Lange Zeit galten Vollgriffdolche als eine Erfindung der Aunjetitzer Kultur, einer frühbronzezeitlichen Kultur, die von etwa 2300 bis 1600/1500 v. Chr. besonders in Mitteldeutschland und Böhmen ihren Verbreitungsschwerpunkt hatte - benannt nach dem böhmischen Fundort Úntice (Aunjetitz). Tatsächlich sind in diesem Raum viele Dolche mit Metallgriff als Schatz- oder Hortfunde in den Boden gelangt. Vermutlich wurden sie im Rahmen von Opferhandlungen vergraben. Stefan Schwenzer vom Institut für Prähistorische Archäologie der Freien Universität Berlin konnte durch die technischen und archäologischen Untersuchungen im Rahmen seines Dissertationsprojekts zeigen, dass die ältesten dieser Stücke in Italien entstanden und sich die Technik des Metallgriffs von dort ausgehend sowohl über die Westschweiz als auch auf direktem Weg über die Alpen in Richtung Norden verbreitete.

Zahlreiche Röntgenuntersuchungen und Metallanalysen hat der FU-Archäologe durchgeführt. Weitere Untersuchungen befassen sich mit den Fragen der Zusammengehörigkeit von Dolchgruppen sowie der naturwissenschaftlichen und archäologischen Datierung der Stücke. Im Rahmen dieser Forschungsarbeiten, die zum Teil in Zusammenarbeit mit dem Römisch Germanischen Zentralmuseum in Mainz entstanden, konnte Schwenzer zeigen, dass bisher weder in Italien noch im Raum der Westschweiz Dolche gefunden wurden, deren Herkunft aus dem Heimatgebiet der Aunjetitzer Kultur zweifelsfrei nachzuweisen ist. Dagegen konnte er mehrfach den Einfluss südlicher Dolche auf die Produktion der Vollgriffdolche in den Werkstätten der Aunjetitzer Kultur belegen.

Entstanden sind die Vollgriffdolche in einem nach archäologischen Maßstäben relativ kurzen Zeitraum. Die ältesten Stücke wurden um 2000 v. Chr. in Italien und in der Westschweiz produziert. Nur wenig später gelangte die Technik auch in den Raum der Aunjetitzer Kultur, wo die ältesten Stücke etwa um 1900 v. Chr. entstanden sein könnten.
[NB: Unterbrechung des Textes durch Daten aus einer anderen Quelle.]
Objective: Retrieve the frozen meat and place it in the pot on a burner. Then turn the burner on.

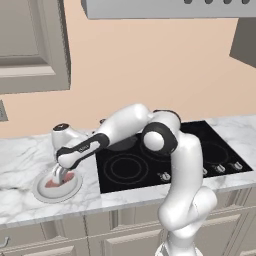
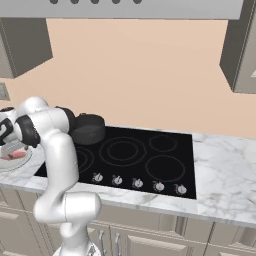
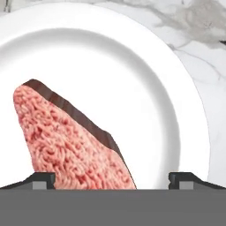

Schon seit längerem vermutet man den Ursprung der europäischen Zinnmetallurgie im Vorderen Orient, nachdem ältere Forschungsansätze, die eine unabhängige Entstehung in Europa vertraten, widerlegt werden konnten. Während die Zinnmetallurgie zu einem Teil über das Karpatenbecken und die Donau Mitteleuropa erreichte, wurden neue Gusstechniken und die Sitte, sich mit Prunkdolchen auszustatten, offenbar über das Mittelmeer nach Italien gebracht.

Das technische und kulturelle Phänomen der frühbronzezeitlichen Prunkdolche breitete sich anschließend rasch über große Teile Europas aus. Die Verbreitung reicht von Italien bis nach Skandinavien und von der französischen Atlantikküste bis nach Polen und Ungarn. Die relativ schnelle Ausbreitung der neuen Technik über einen so großen Raum spricht dafür, dass bereits in der Frühbronzezeit weitreichende Kommunikationsnetze bestanden. Wahrscheinlich waren es lokale Eliten, die diese Austauschbeziehungen über eine größere Entfernung unterhielten. Sie waren es auch, die sich mit solchen Prunkwaffen wie den Vollgriffdolchen schmückten, sie den Göttern opferten oder selbst mit ins Grab nahmen. Erst am Ende der Frühbronzezeit um 1600 v. Chr. wurden die prachtvollen Dolche allmählich durch die neu aufkommenden Schwerter ersetzt.